* **What is being asked**
Every line of the material must be set down again without alteration.
────────────────────
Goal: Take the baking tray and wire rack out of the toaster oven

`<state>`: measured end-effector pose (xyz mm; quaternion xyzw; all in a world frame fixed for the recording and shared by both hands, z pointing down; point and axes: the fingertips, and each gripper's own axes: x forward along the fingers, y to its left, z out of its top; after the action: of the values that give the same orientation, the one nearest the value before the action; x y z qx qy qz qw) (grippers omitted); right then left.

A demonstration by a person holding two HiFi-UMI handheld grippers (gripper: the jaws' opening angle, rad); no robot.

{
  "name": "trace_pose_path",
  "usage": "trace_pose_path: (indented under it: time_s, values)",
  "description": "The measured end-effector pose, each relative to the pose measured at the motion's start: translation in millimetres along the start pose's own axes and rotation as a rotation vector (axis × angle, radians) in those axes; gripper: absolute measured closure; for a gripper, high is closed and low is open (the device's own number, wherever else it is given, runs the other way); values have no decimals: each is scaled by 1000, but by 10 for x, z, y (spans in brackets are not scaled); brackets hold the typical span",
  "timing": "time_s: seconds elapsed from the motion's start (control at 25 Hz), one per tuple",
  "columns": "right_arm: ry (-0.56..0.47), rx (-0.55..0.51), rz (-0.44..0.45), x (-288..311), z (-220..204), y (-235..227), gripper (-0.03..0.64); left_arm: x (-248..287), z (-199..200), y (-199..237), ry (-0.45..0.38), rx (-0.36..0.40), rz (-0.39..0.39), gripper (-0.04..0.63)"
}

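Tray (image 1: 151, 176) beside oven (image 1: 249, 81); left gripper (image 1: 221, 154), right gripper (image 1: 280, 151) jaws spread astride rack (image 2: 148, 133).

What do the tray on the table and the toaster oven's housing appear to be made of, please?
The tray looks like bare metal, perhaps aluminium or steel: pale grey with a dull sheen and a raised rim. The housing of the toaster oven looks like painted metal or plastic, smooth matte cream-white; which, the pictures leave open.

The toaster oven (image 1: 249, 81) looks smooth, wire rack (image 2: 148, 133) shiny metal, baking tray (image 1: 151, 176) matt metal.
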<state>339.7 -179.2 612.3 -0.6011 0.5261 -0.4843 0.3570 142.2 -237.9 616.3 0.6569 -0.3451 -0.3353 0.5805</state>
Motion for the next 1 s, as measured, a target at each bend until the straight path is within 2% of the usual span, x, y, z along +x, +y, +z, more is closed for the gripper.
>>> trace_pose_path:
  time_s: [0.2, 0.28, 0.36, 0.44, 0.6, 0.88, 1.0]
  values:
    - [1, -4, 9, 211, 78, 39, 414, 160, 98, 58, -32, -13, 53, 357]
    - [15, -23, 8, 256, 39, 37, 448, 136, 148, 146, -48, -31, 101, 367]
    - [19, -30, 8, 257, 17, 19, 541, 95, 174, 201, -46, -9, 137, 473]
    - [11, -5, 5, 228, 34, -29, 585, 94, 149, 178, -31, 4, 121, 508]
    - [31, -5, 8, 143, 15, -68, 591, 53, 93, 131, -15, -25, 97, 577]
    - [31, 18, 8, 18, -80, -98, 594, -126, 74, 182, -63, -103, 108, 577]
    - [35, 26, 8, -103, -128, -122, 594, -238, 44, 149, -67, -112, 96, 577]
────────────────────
* **Reply**
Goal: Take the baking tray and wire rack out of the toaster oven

`<state>`: measured end-effector pose (xyz mm; quaternion xyzw; all in a world frame fixed for the recording and shared by both hands, z pointing down; point and axes: the fingertips, and each gripper's own axes: x forward along the fingers, y to its left, z out of its top; after the action: of the values that give the same orientation, the one nearest the value before the action; x y z qx qy qz qw) (grippers omitted); right then left.

A demonstration by a person holding two HiFi-UMI handheld grippers (gripper: the jaws' opening angle, rad); no robot.

{
  "name": "trace_pose_path",
  "usage": "trace_pose_path: (indented under it: time_s, values)",
  "description": "The measured end-effector pose, each relative to the pose measured at the motion's start: translation in millimetres along the start pose's own axes and rotation as a rotation vector (axis × angle, radians) in those axes; gripper: absolute measured closure; for a gripper, high is closed and low is open (the device's own number, wherever else it is given, runs the other way); values have no decimals: each is scaled by 1000, but by 10 for x, z, y (spans in brackets are not scaled); brackets hold the typical span",
  "timing": "time_s: seconds elapsed from the motion's start (control at 25 Hz), one per tuple",
  "columns": "right_arm: ry (-0.56..0.47), rx (-0.55..0.51), rz (-0.44..0.45), x (-288..311), z (-220..204), y (-235..227), gripper (-0.03..0.64); left_arm: x (-248..287), z (-199..200), y (-199..237), ry (-0.45..0.38), rx (-0.36..0.40), rz (-0.39..0.39), gripper (-0.04..0.63)"
}

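Tray (image 1: 151, 176) beside oven (image 1: 249, 81); left gripper (image 1: 221, 154), right gripper (image 1: 280, 151) jaws spread astride rack (image 2: 148, 133).

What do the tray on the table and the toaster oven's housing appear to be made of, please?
The tray looks like bare metal, perhaps aluminium or steel: pale grey with a dull sheen and a raised rim. The housing of the toaster oven looks like painted metal or plastic, smooth matte cream-white; which, the pictures leave open.

The toaster oven (image 1: 249, 81) looks smooth, wire rack (image 2: 148, 133) shiny metal, baking tray (image 1: 151, 176) matt metal.
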<state>339.7 -179.2 612.3 -0.6011 0.5261 -0.4843 0.3570 142.2 -237.9 616.3 0.6569 -0.3451 -0.3353 0.5805</state>
Motion for the next 1 s, as measured, a target at each bend until the straight path is within 2% of the usual span, x, y, z along +x, +y, +z, more is closed for the gripper.
>>> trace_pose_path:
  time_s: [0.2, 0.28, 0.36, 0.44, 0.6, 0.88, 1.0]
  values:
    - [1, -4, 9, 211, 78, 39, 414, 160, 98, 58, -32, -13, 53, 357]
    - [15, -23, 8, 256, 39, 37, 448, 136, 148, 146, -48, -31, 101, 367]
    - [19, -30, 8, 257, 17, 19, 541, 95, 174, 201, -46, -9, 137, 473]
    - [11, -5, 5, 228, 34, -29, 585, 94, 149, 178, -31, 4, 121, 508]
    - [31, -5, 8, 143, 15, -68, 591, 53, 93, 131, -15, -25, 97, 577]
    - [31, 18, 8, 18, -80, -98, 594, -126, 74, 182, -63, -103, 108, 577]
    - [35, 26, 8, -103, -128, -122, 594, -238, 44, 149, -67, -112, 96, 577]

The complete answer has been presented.